Sejak awal, menurutnya Bus DAMRI dioperasikan untuk mendukung Kawasan Strategis Pariwisata Nasional (KSPN) di Malang Raya. Rute yang dibuat pun dengan tujuan beberapa destinasi wisata mulai dari Kota Batu, Kota Malang, dan Kabupaten Malang. "Dan segmentasi kami sebenarnya juga berbeda. Karena ini untuk mendukung wisata nasional, juga untuk memudahkan masyarakat yang hendak berwisata. Apalagi memang banyak masyarakat yang terdampak secara finansial," katanya.

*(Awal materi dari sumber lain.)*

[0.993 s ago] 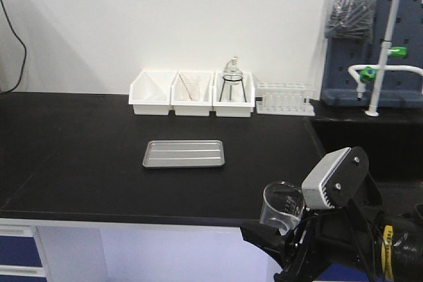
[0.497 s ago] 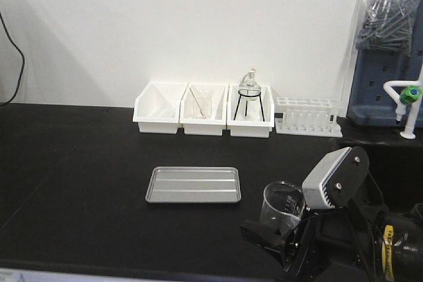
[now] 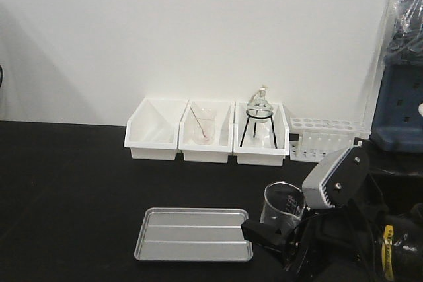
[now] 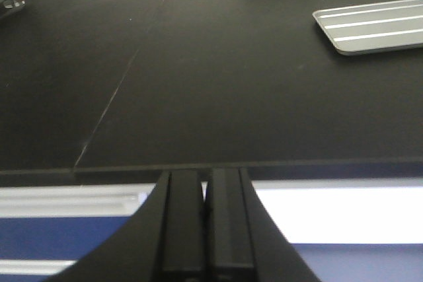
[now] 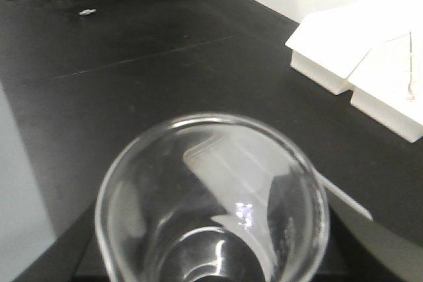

Selama mengangkut penumpang, menurutnya penumpang juga disuguhkan dengan beberapa titik Check Point. Titik tersebut sebelumnya juga telah dilaporkan kepada pemerintah pusat dan dikomunikasikan bersama pemerintah daerah masing-masing.

Titik Check Point tersebut dimaksudkan untuk memberi edukasi kepada penumpang mengenai lokasi yang memang dinilai memiliki sejarah. Salah satu Check Point itu adalah Masjid Turen, untuk rute Bus DAMRI dari Arjosari menuju Balekambang. "Tapi Check Point itu dikira untuk mengangkut dan menurunkan penumpang," katanya.

Zuryani pun menegaskan jika Check Point sama sekali bukan untuk menaikkan atau pun menurunkan penumpang. Melainkan untuk mengedukasi penumpang berkaitan dengan kawasan wisata terkait di Malang Raya.

Baca Juga : Lalu Lintas Kota Malang Ramai Lancar, Hari Pertama Libur Panjang Belum Ada Tanda Kepadatan

Adanya perbedaan pendapat itu menurutnya disikapi dengan akan dilakukannya proses mediasi. Dalam waktu dekat, pihaknya akan melakukan pertemuan dengan pihak-pihak terkait yang merasa kurang nyaman dengan keberadaan Bus DAMRI. "Kami akan lakukan mediasi dan kami utamakan kepentingan masyarakat," jelasnya.

Operasional DAMRI di Malang Raya sendiri terbilang masih baru. Beberapa rute yang disediakan di antaranya adalah rute Batu menuju Bromo, dengan total ada empat armada bus. Kemudian dari Arjosari menuju Balekambang dan Sendang Biru total ada dua armada yang dioperasikan.

"Itu semua untuk kepentingan masyarakat yang hendak berwisata, dan jika dirata-rata total penumpang per harinya ada 15 orang. Karena kami menerapkan protokol kesehatan," jelasnya.

Terpisah, Ketua Organda Malang Rudy Soesamto menilai jika keberadaan DAMRI telah berdampak pada pendapatan angkutan umum di Malang Raya. Selain itu, selama ini Organda juga tidak pernah dilibatkan selama proses dan rencana pengoperasian bus pariwisata tersebut. "Adanya bus Damri pasti berdampak turunnya pendapatan angkot. Kami pun dari Organda tidak diajak bicara," terangnya.